Recently, private company SpaceX has been conducting test flights of their Starship launcher prototype. This vehicle uses a "full-flow staged combustion (FFSC) engine," the Raptor, which burns methane for fuel and oxygen for oxidiser. Such designs were tested by the Russians in the 1960s and the US government in the 2000s, but as yet none has flown in space. The engines are much more fuel efficient and can generate a much higher thrust-to-weight ratio than traditional designs.

Fission thermal rockets

The nucleus of an atom consists of sub-atomic particles called protons and neutrons. These determine the mass of an element—the more protons and neutrons, the heavier it is. Some atomic nuclei are unstable and can be split into several smaller nuclei when bombarded with neutrons. This is the process of nuclear fission, and it can release an enormous amount of energy. As the nuclei decay, they also release more neutrons which go on to fissure more atoms—producing a chain reaction.

In a nuclear fission thermal rocket, a propellant gas, such as hydrogen, is heated by nuclear fission to high temperatures, creating a high pressure gas within the reactor chamber. Like with chemical rockets, this can only escape via the rocket nozzle, again producing thrust. Nuclear fission rockets are not envisaged to produce the kind of thrust necessary to lift large payloads from the surface of the Earth into space. Once in space though, they are much more efficient than chemical rockets—for a given mass of propellant, they can accelerate a spacecraft to much higher speeds.

Nuclear fission rockets have never been flown in space, but they have been tested on the ground. They should be able to shorten flight times between Earth and Mars from some seven months to about three months for future crewed missions. Obvious drawbacks, however, include the production of radioactive waste, and the possibility of a launch failure which could result in radioactive material being spread over a wide area.

A major engineering challenge is to sufficiently miniaturize a reactor so that it will fit on a spacecraft. There is already a burgeoning industry in the production of compact fission reactors, including the development of a fission reactor which is smaller than an adult human.

Electric propulsion

A staple of science fiction, real ion drives generate charged particles (ionization), accelerate them using electric fields and then fire them from a thruster. The propellant is a gas such as xenon, a fairly heavy element that can be easily electrically charged.

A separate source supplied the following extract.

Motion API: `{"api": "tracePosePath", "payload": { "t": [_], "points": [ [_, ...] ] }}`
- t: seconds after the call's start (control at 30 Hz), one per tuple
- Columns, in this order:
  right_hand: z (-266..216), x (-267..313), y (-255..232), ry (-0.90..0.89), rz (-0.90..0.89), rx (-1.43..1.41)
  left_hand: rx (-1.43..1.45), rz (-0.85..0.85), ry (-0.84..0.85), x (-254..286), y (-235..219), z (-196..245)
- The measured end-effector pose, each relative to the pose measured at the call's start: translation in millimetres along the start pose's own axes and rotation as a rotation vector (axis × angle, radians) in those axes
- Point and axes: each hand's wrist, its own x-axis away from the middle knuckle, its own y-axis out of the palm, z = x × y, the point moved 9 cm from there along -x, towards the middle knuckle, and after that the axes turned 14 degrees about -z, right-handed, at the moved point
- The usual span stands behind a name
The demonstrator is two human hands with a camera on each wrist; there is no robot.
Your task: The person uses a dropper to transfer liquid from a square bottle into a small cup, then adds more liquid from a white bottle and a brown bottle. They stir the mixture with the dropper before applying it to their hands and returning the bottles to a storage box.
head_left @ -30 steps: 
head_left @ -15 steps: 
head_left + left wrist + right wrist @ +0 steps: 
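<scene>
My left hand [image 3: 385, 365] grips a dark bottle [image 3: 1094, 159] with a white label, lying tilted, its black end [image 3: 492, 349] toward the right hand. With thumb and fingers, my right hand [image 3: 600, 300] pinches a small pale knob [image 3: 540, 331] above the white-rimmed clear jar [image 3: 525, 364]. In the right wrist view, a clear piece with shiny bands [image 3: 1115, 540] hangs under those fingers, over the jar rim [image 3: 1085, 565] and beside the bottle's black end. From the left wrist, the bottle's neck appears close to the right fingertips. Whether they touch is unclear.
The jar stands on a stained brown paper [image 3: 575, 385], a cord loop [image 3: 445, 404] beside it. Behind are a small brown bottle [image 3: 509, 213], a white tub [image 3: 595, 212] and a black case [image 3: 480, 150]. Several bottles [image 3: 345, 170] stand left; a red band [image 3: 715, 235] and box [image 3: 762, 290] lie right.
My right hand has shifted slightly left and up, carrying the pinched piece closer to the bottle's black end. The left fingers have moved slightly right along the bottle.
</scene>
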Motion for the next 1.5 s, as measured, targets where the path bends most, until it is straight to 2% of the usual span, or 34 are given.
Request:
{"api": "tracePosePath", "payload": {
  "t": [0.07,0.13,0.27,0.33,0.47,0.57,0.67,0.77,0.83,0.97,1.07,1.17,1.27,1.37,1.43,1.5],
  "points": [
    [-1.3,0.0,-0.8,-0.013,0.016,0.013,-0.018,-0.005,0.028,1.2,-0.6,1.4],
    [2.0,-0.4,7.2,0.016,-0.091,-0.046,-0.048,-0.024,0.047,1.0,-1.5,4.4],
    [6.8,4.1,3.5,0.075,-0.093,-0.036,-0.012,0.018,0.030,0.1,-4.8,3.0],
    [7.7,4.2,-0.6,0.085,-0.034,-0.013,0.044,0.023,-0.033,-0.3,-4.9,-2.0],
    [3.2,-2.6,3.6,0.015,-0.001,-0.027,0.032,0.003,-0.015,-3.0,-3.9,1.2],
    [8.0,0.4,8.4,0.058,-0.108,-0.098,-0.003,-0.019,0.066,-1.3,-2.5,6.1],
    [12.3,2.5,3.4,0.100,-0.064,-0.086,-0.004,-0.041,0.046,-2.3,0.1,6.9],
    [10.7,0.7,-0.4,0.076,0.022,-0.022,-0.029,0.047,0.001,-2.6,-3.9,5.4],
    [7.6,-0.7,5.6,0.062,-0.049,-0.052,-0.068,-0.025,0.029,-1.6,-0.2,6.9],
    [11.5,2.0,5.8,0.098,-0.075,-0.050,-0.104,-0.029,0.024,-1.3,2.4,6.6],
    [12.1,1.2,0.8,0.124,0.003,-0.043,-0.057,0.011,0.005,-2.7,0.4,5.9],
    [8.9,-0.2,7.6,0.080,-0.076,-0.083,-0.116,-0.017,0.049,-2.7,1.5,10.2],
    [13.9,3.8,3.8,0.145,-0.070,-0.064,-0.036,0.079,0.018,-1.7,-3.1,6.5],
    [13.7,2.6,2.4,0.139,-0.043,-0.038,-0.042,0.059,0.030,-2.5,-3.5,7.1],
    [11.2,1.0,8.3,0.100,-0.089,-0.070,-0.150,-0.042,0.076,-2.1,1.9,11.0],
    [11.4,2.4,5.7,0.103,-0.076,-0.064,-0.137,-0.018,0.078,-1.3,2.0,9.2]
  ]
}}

As the charged xenon atoms accelerate out of the thruster, they transfer a very small amount of momentum (the product of mass and velocity) to the spacecraft, providing gentle thrust. While slow, ion drives are among the most fuel-efficient of all spacecraft propulsion methods, so could get us further. Ion drives are commonly used for attitude control (changing which direction a spacecraft is facing) and have been considered for deorbiting old satellites.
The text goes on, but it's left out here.